What is being asked => Take the entries that follow and return exactly the lines from the one holding "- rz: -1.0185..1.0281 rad" through the one holding "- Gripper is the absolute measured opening", both included. Nothing else is needed.

===== Input for this task =====

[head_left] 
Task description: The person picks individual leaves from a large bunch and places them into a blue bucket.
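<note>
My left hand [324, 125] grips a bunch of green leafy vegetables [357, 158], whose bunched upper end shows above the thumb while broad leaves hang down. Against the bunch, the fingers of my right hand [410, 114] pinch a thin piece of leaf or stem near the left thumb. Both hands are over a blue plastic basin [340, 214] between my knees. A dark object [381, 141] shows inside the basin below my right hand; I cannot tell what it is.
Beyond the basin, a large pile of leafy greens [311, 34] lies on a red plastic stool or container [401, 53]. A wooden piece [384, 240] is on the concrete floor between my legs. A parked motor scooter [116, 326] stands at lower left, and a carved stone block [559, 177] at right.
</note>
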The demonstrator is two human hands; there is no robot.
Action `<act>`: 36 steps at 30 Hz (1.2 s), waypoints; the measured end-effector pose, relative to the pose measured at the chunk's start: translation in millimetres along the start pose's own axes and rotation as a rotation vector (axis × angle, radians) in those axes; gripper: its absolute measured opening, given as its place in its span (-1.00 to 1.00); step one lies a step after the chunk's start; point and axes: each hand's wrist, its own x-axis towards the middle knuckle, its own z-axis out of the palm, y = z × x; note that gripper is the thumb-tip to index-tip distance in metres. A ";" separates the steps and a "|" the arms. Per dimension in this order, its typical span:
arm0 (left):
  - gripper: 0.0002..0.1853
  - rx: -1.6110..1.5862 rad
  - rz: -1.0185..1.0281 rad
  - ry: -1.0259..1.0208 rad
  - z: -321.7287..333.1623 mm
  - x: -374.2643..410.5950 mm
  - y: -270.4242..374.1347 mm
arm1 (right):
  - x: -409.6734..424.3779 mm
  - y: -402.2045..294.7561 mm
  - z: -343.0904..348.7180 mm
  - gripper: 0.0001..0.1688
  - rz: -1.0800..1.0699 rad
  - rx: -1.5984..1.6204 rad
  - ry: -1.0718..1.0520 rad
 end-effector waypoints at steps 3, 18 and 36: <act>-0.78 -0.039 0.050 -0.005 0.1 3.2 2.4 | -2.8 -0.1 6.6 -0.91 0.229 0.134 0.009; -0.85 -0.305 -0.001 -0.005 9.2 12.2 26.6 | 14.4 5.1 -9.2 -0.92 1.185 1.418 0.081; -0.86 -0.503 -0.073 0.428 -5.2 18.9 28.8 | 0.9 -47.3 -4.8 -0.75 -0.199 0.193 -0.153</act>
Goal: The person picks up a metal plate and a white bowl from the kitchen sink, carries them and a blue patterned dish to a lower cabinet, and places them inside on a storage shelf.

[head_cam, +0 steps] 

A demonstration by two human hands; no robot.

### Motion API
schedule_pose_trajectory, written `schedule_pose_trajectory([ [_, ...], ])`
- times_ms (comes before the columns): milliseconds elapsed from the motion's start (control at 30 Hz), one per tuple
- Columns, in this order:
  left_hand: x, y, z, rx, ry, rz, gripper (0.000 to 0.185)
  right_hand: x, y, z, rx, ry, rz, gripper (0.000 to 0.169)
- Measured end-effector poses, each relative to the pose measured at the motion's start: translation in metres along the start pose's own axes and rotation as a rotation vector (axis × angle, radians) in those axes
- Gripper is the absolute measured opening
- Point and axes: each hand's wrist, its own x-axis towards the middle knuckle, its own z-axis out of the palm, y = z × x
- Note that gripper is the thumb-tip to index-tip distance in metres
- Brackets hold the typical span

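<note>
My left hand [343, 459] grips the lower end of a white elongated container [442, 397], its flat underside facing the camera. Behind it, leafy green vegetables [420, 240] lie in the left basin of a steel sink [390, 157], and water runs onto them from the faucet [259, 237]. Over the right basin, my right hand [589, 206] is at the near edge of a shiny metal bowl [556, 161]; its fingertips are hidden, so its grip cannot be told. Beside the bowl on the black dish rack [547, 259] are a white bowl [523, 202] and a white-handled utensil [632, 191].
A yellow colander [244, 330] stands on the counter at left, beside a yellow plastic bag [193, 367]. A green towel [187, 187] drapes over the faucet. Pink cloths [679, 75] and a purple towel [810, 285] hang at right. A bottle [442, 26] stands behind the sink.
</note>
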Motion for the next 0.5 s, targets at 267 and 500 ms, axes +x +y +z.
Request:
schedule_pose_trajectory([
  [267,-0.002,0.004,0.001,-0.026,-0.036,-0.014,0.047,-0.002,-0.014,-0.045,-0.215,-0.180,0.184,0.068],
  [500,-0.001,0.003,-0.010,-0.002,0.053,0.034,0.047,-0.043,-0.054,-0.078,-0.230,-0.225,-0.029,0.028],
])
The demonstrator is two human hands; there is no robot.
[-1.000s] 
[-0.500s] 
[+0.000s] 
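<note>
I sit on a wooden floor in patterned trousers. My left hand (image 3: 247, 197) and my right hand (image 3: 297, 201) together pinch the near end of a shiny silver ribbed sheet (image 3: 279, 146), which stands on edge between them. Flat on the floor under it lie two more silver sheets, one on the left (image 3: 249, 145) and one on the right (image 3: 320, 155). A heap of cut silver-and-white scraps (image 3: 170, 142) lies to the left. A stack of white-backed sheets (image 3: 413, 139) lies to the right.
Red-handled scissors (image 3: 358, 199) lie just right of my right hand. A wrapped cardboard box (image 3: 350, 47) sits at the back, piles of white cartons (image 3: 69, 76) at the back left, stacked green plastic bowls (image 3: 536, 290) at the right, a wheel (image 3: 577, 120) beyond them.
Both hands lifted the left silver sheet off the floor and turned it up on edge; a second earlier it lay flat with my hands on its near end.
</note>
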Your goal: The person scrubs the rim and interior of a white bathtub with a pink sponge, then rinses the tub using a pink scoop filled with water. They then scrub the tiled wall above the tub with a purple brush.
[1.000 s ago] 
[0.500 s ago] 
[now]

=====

Response to this task =>
  - rz: -1.0185..1.0281 rad
  - ry: -1.0259..1.0208 rad
  - z: -321.7287..333.1623 mm
  - x: -374.2643..410.5950 mm
  - y: -270.4242..374.1347 mm
arm1 (right):
  - x: -409.6734..424.3779 mm
  - y: -402.2045..294.7561 mm
  - z: -343.0904..348.7180 mm
  - gripper: 0.0001..0.1688
  - rz: -1.0800..1.0699 rad
  - rx: -1.5984..1.6204 rad
  - ry: -1.0718..1.0520 rad
 end-effector waypoints at steps 3, 18 and 36: <act>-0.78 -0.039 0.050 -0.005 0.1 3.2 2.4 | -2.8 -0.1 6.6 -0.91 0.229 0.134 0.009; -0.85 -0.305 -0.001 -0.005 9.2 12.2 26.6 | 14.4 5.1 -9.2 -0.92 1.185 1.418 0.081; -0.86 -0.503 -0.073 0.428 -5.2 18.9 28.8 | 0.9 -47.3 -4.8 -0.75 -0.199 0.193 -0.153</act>
Goal: The person picks up a metal plate and a white bowl from the kitchen sink, carries them and a blue patterned dish to a lower cabinet, and places them inside on a storage shelf.

[head_cam, +0 steps] 

A demonstration by two human hands; no robot.

### Motion API
schedule_pose_trajectory, written `schedule_pose_trajectory([ [_, ...], ])`
- times_ms (comes before the columns): milliseconds elapsed from the motion's start (control at 30 Hz), one per tuple
- Columns, in this order:
  left_hand: x, y, z, rx, ry, rz, gripper (0.000 to 0.185)
  right_hand: x, y, z, rx, ry, rz, gripper (0.000 to 0.169)
- Measured end-effector poses, each relative to the pose measured at the motion's start: translation in metres along the start pose's own axes and rotation as a rotation vector (axis × angle, radians) in those axes
- Gripper is the absolute measured opening

Output for the exercise is complete.